• EXERCISE
Restate word for word the lines of the material below, from the line with "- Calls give" to the line with "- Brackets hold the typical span", both lines included, and no others.

====

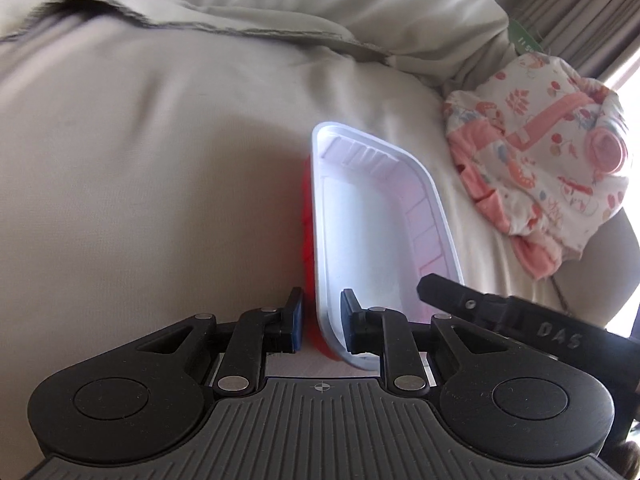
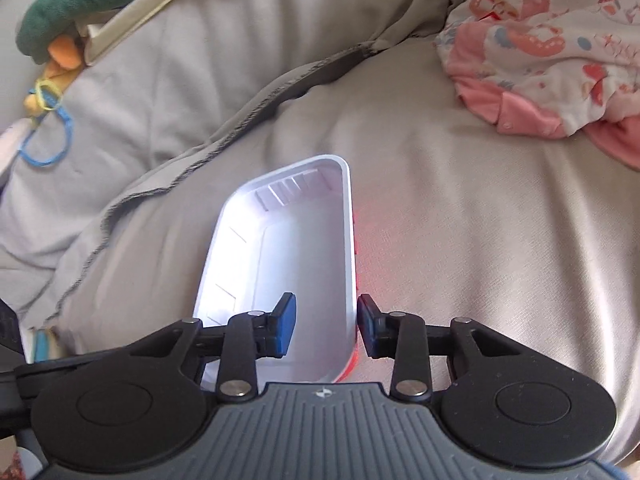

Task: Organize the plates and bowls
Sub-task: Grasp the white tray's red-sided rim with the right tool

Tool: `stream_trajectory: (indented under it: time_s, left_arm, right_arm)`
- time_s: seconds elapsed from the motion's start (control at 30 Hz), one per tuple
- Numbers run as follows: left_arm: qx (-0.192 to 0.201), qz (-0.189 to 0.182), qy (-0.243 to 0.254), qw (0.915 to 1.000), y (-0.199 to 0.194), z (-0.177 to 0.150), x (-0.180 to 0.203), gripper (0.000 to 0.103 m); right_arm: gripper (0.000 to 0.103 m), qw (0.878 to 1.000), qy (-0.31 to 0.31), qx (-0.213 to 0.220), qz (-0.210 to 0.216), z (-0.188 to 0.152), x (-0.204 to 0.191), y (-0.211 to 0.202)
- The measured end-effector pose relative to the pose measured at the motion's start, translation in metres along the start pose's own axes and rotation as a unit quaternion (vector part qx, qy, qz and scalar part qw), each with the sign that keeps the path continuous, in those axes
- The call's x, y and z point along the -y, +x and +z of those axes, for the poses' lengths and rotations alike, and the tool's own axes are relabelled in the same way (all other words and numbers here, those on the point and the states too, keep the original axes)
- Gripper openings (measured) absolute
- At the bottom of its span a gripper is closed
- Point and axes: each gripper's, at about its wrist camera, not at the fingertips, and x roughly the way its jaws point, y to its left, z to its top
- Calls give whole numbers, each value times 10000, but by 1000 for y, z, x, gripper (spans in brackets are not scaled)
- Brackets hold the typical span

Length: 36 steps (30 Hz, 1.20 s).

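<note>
Resting on the grey bedcover (image 1: 160,160), near the pink patterned garment (image 1: 536,152), is a white tray (image 1: 372,220) nested in a red one (image 1: 307,208). Left gripper (image 1: 320,322) and right gripper (image 2: 326,328) each straddle an opposite long wall, jaws partly open, pads not visibly touching. Nesting looks done; moving the pair remains.
</note>
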Motion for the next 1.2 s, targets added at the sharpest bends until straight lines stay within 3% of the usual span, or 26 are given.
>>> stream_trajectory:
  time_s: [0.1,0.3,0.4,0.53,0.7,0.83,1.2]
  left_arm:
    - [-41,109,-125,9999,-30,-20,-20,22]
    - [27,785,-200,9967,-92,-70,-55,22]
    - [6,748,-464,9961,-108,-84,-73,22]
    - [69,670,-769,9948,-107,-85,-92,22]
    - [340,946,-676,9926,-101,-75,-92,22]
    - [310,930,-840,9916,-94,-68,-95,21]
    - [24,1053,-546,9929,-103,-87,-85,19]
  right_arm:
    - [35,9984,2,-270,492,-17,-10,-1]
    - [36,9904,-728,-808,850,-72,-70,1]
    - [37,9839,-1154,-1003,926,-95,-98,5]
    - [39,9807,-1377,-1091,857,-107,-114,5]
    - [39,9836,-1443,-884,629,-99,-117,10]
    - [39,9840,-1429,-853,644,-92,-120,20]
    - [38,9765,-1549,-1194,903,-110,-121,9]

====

• OUTPUT OF THE EXERCISE
- Calls give whole numbers, each value times 10000, but by 1000 for y, z, x, gripper (spans in brackets are not scaled)
- Brackets hold the typical span

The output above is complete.